(What you will do): Those lines of the following listing which contain the string "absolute" should be returned.

(Exercise inputs):

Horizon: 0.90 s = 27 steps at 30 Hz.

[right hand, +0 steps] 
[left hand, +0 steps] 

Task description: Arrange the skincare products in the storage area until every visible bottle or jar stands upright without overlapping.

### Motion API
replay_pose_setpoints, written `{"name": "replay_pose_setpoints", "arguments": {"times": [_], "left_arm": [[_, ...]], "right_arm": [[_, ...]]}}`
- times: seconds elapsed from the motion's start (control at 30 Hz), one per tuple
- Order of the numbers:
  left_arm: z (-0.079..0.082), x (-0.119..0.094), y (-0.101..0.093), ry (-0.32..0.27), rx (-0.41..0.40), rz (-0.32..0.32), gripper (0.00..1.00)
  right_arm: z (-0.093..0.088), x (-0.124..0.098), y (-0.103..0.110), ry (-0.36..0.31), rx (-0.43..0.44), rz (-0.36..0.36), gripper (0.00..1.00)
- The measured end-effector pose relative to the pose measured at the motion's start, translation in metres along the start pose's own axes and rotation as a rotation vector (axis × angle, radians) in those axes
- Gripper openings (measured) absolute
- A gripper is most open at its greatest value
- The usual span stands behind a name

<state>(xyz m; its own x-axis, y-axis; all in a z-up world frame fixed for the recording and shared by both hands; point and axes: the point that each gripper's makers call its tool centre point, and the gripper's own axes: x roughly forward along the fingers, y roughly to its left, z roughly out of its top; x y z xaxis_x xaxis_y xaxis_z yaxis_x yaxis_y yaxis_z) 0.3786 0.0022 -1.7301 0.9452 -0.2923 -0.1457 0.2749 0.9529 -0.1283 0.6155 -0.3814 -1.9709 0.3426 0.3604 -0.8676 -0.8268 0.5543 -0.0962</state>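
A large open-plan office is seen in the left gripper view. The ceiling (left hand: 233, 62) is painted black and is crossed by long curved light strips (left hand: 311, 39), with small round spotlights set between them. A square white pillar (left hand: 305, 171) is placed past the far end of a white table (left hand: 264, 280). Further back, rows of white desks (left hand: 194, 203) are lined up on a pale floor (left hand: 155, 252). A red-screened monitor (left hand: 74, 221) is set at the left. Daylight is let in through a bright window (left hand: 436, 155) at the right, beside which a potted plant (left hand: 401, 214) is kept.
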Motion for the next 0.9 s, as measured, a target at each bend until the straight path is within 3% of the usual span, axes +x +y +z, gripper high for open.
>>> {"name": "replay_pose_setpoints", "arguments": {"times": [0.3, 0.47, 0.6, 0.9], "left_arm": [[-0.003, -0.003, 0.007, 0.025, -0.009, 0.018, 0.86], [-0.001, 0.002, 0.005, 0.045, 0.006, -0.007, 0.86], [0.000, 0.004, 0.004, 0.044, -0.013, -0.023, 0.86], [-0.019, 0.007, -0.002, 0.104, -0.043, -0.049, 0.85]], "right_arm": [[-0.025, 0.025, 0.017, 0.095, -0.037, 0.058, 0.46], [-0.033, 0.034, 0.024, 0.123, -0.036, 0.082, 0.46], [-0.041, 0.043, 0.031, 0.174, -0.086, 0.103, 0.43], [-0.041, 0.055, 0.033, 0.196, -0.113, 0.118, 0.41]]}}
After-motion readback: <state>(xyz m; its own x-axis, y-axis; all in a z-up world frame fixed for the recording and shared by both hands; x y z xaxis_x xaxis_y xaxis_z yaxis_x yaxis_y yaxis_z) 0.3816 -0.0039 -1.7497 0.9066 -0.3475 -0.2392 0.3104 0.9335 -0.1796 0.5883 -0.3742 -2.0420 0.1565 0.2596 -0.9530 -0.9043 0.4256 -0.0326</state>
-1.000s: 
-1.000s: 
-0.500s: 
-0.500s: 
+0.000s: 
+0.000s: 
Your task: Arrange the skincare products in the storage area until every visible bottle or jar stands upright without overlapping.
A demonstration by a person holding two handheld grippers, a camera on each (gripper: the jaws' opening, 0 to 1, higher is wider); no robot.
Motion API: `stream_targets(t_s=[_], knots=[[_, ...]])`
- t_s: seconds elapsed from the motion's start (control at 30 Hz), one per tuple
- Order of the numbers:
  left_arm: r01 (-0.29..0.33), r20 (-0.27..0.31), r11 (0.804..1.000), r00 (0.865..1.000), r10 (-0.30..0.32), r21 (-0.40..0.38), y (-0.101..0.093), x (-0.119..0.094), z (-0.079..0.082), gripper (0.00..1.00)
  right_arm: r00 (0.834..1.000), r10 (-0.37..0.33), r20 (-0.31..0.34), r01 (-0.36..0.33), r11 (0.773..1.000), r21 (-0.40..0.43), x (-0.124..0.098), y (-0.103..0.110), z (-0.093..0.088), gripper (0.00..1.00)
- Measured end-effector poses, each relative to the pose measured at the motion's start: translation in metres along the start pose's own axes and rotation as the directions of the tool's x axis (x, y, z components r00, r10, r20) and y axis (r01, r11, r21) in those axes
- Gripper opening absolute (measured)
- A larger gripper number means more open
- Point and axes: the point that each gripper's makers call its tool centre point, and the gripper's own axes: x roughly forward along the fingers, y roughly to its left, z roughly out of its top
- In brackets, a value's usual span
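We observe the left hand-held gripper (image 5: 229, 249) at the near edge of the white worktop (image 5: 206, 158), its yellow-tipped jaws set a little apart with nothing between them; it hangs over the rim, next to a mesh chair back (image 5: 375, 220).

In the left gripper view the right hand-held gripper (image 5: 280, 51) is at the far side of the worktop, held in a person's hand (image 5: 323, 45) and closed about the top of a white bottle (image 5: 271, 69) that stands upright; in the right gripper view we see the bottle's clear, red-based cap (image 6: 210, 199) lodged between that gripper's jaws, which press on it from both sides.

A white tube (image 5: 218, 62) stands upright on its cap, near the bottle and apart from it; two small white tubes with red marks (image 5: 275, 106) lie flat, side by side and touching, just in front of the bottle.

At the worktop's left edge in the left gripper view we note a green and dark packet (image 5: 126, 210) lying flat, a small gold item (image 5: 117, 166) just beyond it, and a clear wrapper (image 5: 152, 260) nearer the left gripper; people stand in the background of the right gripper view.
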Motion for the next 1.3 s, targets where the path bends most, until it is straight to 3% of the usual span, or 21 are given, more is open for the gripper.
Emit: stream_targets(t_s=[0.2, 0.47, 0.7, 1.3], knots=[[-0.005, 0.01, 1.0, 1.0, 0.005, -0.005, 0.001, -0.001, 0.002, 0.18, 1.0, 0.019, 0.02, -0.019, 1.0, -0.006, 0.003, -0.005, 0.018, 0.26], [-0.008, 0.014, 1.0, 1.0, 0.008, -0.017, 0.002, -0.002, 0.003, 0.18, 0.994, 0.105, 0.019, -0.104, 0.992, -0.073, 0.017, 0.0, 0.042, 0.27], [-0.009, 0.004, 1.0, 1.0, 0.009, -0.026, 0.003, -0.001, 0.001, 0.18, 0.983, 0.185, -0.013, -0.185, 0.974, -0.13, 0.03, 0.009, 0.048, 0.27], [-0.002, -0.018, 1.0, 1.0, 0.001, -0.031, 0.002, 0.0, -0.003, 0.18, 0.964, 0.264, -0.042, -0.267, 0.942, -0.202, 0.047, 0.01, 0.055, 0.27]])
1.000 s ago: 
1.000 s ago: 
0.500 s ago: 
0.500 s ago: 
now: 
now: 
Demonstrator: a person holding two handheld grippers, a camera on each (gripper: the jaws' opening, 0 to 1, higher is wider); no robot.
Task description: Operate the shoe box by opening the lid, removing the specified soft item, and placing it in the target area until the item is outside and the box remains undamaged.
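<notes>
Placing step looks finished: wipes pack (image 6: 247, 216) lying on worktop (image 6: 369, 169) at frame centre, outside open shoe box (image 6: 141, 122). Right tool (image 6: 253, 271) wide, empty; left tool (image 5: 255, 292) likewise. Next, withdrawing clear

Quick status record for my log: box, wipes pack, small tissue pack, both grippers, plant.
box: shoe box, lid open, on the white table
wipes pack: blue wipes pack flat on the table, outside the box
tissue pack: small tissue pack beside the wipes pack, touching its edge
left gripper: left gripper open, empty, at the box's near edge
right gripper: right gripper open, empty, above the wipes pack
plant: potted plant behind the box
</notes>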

(Expected answer):
- Gripper openings (measured) absolute
- Gripper opening absolute (measured)

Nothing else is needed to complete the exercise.